[Opening DATA RECORDS section]

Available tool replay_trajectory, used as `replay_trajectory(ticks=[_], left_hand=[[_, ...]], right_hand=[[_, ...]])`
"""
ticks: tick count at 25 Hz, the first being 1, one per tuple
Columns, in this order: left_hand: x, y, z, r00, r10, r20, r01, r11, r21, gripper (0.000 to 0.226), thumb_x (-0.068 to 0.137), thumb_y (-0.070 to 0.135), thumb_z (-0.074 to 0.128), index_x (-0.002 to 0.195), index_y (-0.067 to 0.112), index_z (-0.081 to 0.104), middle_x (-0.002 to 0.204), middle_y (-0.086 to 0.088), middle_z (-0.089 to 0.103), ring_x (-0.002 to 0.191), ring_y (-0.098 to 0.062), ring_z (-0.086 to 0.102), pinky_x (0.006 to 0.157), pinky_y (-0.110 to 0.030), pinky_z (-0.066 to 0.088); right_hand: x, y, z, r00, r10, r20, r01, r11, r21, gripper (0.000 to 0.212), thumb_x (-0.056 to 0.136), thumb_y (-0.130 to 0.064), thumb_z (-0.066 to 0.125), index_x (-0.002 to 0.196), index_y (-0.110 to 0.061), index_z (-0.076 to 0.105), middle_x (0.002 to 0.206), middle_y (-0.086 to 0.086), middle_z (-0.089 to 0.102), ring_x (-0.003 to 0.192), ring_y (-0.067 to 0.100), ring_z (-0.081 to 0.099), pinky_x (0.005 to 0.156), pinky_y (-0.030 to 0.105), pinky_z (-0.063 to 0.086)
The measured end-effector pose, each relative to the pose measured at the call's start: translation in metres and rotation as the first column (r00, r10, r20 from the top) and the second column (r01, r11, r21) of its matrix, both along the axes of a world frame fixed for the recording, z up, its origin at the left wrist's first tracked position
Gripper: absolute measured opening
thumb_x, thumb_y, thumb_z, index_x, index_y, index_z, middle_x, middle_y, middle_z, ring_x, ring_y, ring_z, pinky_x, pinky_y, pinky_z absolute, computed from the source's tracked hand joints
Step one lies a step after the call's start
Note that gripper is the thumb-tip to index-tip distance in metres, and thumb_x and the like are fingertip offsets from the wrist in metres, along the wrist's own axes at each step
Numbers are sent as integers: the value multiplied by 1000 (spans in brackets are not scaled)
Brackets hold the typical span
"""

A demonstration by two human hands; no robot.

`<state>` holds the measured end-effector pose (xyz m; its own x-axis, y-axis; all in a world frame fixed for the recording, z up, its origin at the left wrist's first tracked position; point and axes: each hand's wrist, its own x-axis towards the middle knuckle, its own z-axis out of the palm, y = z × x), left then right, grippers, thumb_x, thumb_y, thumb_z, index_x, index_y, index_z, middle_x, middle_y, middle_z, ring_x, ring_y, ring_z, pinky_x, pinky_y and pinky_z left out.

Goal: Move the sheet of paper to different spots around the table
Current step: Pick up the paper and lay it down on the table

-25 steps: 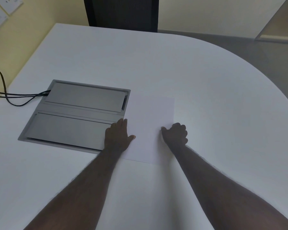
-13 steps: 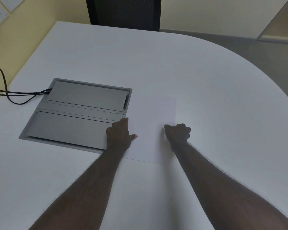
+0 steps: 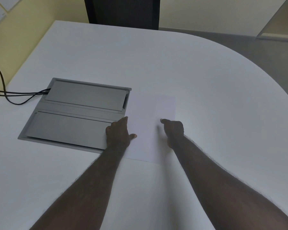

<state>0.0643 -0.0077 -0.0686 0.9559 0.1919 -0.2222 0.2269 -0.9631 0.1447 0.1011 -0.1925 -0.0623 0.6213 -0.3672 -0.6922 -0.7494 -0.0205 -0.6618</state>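
Observation:
A white sheet of paper (image 3: 149,113) lies flat on the white table (image 3: 206,77), just right of a grey hatch. My left hand (image 3: 119,134) rests palm down on the sheet's left edge, fingers straight and thumb spread onto the paper. My right hand (image 3: 174,130) sits on the sheet's right edge with its fingers curled and the forefinger stretched out, its tip touching the paper. Whether it pinches the edge is hidden. Both forearms cover the near part of the sheet.
A grey metal cable hatch (image 3: 70,113) with two lids is set into the table on the left, touching the paper's left side. Black cables (image 3: 15,94) run from it off the left edge. A dark chair back (image 3: 123,12) stands beyond the far edge.
My right hand has uncurled its forefinger from a fist and laid it on the paper. The sheet and my left hand have barely shifted.

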Motion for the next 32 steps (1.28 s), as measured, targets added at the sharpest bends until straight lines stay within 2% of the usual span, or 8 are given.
replay_trajectory(ticks=[7,11,13,16,22,26,29,32], left_hand=[[0,0,-1,1000,13,17,-13,1000,-17,84,80,50,70,148,20,30,149,2,44,133,-22,42,104,-39,30],[2,-1,-2,1000,24,1,-24,1000,-19,85,81,50,70,149,21,28,150,3,43,133,-22,40,105,-38,28],[3,-2,-1,1000,28,-11,-28,1000,-5,85,80,50,70,149,21,28,148,3,45,132,-22,41,104,-38,29],[3,-2,0,999,34,-12,-34,999,-4,85,80,50,70,148,22,28,146,3,47,131,-22,43,103,-38,30],[1,-2,0,999,32,3,-32,999,-23,88,80,50,70,150,20,26,150,3,43,133,-22,41,106,-38,28],[1,0,1,1000,21,6,-21,999,-34,88,80,50,71,150,19,27,149,2,45,132,-23,42,105,-37,29],[1,0,0,1000,17,17,-16,999,-46,88,80,50,71,150,19,26,149,2,45,132,-23,42,106,-37,29],[1,2,1,1000,6,26,-4,998,-60,89,78,51,72,149,20,28,146,2,48,131,-22,45,108,-39,28]], right_hand=[[-6,0,2,985,56,-162,-117,908,-402,35,77,-24,60,107,-6,54,115,8,40,104,29,44,93,48,49],[-3,0,1,982,80,-173,-140,921,-364,36,75,-29,65,102,-7,58,105,5,34,96,26,38,92,46,48],[-3,0,5,985,79,-155,-125,943,-309,36,73,-33,69,96,-9,54,106,4,33,95,26,35,78,41,48],[-1,-1,5,988,56,-145,-93,962,-258,39,73,-38,71,92,-13,49,110,5,37,101,29,40,54,30,29],[1,-1,-5,998,7,-64,-15,992,-124,55,71,-45,71,111,-8,60,114,7,56,116,35,49,81,40,45],[2,-9,-7,988,-135,80,139,990,-38,53,74,-31,73,117,-11,50,99,0,49,90,26,52,69,29,41],[4,-23,-9,989,29,146,6,971,-237,11,75,-17,64,77,-17,54,75,1,45,72,24,40,58,26,37],[6,-34,-11,977,169,126,-123,943,-310,19,78,-13,66,59,-10,61,64,16,56,69,41,54,66,33,52]])
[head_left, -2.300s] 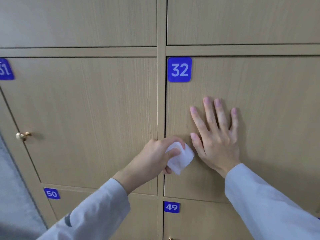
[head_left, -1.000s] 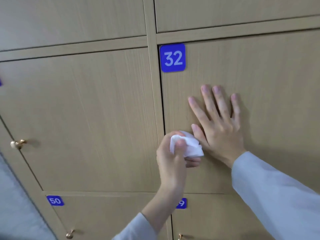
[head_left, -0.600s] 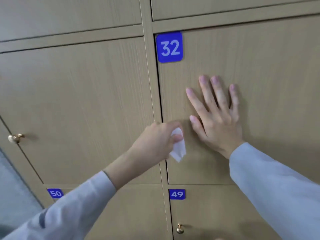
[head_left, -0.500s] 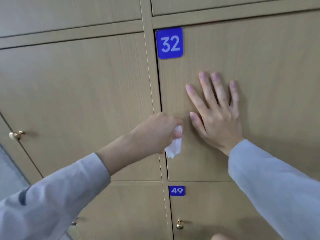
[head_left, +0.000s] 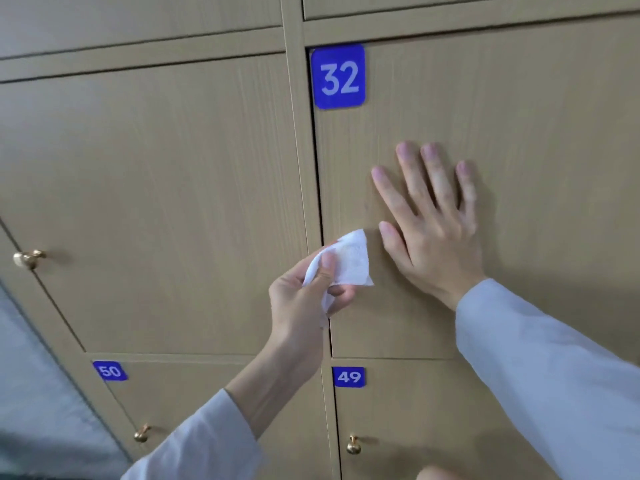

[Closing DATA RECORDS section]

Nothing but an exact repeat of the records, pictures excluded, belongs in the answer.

Available tool replay_trajectory, used as `replay_trajectory(ticks=[_], left_hand=[[_, ...]], right_hand=[[_, ...]])`
"""
ticks: tick count at 25 Hz, the first being 1, one per tuple
Columns, in this order: left_hand: x, y, z, r00, r10, r20, r01, r11, r21, gripper (0.000 to 0.226), thumb_x (-0.068 to 0.137), thumb_y (-0.070 to 0.135), thumb_z (-0.074 to 0.128), index_x (-0.002 to 0.195), index_y (-0.067 to 0.112), index_z (-0.081 to 0.104), middle_x (-0.002 to 0.204), middle_y (-0.086 to 0.088), middle_z (-0.089 to 0.103), ring_x (-0.002 to 0.191), ring_y (-0.098 to 0.062), ring_z (-0.086 to 0.102), pinky_x (0.006 to 0.157), pinky_y (-0.110 to 0.030), pinky_z (-0.066 to 0.088); right_hand: x, y, z, r00, r10, r20, r01, r11, r21, gripper (0.000 to 0.212), thumb_x (-0.056 to 0.136), thumb_y (-0.130 to 0.064), thumb_z (-0.066 to 0.125), index_x (-0.002 to 0.196), index_y (-0.110 to 0.061), index_z (-0.076 to 0.105), middle_x (0.002 to 0.206), middle_y (-0.086 to 0.086), middle_z (-0.089 to 0.102), ring_x (-0.003 to 0.192), ring_y (-0.067 to 0.100), ring_z (-0.081 to 0.099), pinky_x (0.005 to 0.156), pinky_y (-0.030 to 0.105), pinky_z (-0.063 to 0.086)
The measured end-effector pose, each relative to the pose measured at the call's start: translation in metres and rotation as the first column (r00, r10, r20 from the top) and the second column (r01, r11, r21) of its matrix, both along the axes of a world frame fixed for the recording, z up, its origin at the left wrist's first tracked position
Gripper: absolute measured opening
thumb_x, thumb_y, thumb_z, index_x, index_y, index_z, middle_x, middle_y, middle_z, ring_x, ring_y, ring_z, pinky_x, pinky_y, pinky_z absolute, computed from the source's tracked hand joints
Step one lies a step after the call's start
Note that gripper is the thumb-tip to index-tip distance in metres, and thumb_x and the like are fingertip offsets from the wrist in metres, along the wrist's own axes at each step
Numbers are sent as integers: the value multiplied by 1000 (spans in brackets are not scaled)
Brackets hold the typical span
"""

A demonstration by two human hands; no robot.

`<state>` holds the measured end-effector pose (xyz m; its own x-axis, y-axis; all in a world frame fixed for the recording, z up, its origin at the left wrist's first tracked position; point and axes: each hand's wrist, its own x-axis towards the middle knuckle, its own z-axis out of the palm, y = z × x), left then right, grippers, thumb_x, thumb_y, thumb_z, index_x, index_y, index_z, middle_x, middle_y, middle_z, ring_x, ring_y, ring_z, pinky_x, pinky_y and pinky_z left out.

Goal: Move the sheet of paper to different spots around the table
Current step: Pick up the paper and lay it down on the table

-25 steps: 
-13 steps: 
+0 steps: 

<state>0.0643 -0.0077 -0.0686 0.9559 0.1919 -0.2222 0.2269 -0.9631 0.1447 0.1011 -0.1925 -0.0623 0.6213 -0.3672 -0.6922 -0.7494 -0.0205 -0.6618</state>
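Observation:
A white sheet of paper (image 3: 149,113) lies flat on the white table (image 3: 206,77), just right of a grey hatch. My left hand (image 3: 119,134) rests palm down on the sheet's left edge, fingers straight and thumb spread onto the paper. My right hand (image 3: 174,130) sits on the sheet's right edge with its fingers curled and the forefinger stretched out, its tip touching the paper. Whether it pinches the edge is hidden. Both forearms cover the near part of the sheet.
A grey metal cable hatch (image 3: 70,113) with two lids is set into the table on the left, touching the paper's left side. Black cables (image 3: 15,94) run from it off the left edge. A dark chair back (image 3: 123,12) stands beyond the far edge.
My right hand has uncurled its forefinger from a fist and laid it on the paper. The sheet and my left hand have barely shifted.
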
Motion for the next 32 steps (1.28 s), as measured, targets added at the sharpest bends until straight lines stay within 2% of the usual span, or 8 are given.
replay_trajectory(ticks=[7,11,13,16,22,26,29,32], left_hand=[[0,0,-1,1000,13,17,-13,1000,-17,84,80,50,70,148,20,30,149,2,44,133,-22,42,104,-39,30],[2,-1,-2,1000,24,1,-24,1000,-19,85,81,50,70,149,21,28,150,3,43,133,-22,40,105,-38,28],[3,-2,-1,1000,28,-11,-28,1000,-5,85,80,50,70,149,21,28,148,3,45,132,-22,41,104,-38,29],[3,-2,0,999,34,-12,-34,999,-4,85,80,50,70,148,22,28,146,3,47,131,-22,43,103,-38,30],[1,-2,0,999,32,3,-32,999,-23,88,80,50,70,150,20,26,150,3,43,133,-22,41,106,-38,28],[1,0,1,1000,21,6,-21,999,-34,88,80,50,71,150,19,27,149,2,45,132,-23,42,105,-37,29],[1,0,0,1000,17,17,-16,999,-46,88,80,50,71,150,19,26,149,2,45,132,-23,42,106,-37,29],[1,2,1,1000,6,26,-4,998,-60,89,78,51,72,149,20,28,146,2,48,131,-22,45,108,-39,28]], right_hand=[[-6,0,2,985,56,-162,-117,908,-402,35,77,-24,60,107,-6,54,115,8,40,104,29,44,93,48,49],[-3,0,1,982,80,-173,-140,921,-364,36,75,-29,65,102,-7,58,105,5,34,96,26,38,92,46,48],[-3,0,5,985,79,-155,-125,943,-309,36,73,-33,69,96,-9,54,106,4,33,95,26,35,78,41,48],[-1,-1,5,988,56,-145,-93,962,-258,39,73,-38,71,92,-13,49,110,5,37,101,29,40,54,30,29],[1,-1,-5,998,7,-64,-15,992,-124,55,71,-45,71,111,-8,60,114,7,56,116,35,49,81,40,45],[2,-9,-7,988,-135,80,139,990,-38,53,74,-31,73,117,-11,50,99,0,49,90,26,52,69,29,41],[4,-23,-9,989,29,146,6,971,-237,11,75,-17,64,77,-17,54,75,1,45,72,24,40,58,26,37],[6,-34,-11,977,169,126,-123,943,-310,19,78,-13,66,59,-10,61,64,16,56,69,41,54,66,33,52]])
[head_left, -2.300s] 
[head_left, -1.000s] 
[head_left, -0.600s] 
[head_left, -0.500s] 
[head_left, +0.000s] 

The answer has nothing more to it.